Sometimes, fixed deposits offer higher interest than normal savings accounts. For example, for someone who doesn't meet the salary credit or minimum spending for a higher interest savings account like DBS Multiplier (NSFs/students). In my case, I'm currently an NSF and using CIMB Fastsaver for my life savings to earn 1% interest with no requirements (Closed my POSBkids account). Recently, I opened a fixed deposit account with CIMB as they are offering 1.84% interest for locking in my funds for 12 months. Also, I do not need these funds anytime soon which explains why I'm willing to lock it in to earn the higher interest. You can check out the promotion here https://www.cimbbank.com.sg/en/personal/news-and-promotions/promotions/accounts/cimb-fast-fixed-deposit-promo.html . Also, fixed deposits is a safe way to grow your money as it's assured by the Singapore Deposit Insurance Scheme for up to $50k.
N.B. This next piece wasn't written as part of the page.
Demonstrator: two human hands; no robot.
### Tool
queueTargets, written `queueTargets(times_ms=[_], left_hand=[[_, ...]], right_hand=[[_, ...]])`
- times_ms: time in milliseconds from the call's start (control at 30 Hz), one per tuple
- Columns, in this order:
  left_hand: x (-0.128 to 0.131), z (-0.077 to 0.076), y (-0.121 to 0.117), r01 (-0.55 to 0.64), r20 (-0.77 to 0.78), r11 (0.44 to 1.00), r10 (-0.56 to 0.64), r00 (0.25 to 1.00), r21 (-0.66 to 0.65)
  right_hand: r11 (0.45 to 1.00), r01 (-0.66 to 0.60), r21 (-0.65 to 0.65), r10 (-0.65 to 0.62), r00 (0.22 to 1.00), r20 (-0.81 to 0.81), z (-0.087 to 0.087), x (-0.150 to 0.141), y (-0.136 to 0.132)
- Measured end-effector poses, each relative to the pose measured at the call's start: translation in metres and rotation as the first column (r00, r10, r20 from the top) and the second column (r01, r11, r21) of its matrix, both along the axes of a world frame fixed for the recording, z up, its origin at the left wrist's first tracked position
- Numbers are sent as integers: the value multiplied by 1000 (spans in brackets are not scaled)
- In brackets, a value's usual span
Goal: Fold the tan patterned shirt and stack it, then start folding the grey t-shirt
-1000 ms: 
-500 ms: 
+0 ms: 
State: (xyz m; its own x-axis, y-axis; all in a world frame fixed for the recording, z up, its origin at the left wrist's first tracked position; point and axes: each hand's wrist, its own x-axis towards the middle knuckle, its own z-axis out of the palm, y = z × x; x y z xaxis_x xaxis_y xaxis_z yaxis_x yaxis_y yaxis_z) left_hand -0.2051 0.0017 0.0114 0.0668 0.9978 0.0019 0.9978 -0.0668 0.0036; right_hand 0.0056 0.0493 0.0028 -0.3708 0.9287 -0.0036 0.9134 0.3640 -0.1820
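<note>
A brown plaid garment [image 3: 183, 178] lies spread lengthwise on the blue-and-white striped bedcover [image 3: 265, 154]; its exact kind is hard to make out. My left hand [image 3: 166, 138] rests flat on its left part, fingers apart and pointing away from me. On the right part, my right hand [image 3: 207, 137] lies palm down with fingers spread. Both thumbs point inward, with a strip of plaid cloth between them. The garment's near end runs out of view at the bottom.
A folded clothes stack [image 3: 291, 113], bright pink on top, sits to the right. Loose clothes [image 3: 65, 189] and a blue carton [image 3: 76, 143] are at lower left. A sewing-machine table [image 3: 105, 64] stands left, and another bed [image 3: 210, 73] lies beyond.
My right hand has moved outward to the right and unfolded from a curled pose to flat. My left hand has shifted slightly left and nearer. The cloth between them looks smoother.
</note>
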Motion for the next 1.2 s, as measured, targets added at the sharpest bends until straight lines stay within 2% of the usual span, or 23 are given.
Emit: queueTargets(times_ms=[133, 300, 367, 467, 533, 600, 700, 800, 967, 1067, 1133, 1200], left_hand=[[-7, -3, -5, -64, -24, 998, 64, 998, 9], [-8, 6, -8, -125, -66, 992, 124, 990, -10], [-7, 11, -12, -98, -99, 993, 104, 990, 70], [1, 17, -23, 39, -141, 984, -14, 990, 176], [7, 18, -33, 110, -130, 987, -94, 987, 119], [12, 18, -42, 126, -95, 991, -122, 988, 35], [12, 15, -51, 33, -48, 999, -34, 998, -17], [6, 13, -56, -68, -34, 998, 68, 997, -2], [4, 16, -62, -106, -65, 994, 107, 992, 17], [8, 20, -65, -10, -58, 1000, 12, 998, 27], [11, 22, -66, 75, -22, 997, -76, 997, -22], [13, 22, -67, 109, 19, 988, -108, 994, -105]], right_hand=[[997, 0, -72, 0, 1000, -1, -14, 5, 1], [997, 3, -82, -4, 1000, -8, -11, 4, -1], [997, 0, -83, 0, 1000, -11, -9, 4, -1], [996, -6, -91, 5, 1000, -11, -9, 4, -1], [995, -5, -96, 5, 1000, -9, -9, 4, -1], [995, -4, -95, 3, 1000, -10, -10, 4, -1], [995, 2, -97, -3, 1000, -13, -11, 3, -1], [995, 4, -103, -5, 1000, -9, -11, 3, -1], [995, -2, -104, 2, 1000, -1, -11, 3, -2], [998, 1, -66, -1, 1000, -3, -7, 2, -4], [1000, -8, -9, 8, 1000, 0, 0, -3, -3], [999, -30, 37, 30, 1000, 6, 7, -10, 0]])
The cons of fixed deposits is that if you were to withdraw the money, you would not be able to get that extra interest that you could have earned. But contrary to popular belief, you can withdraw the money from your fixed deposit account. If you are looking at long term, can consider Singapore Savings Bonds as well as it offers more than 2% interest, captial guaranteed and is liquid.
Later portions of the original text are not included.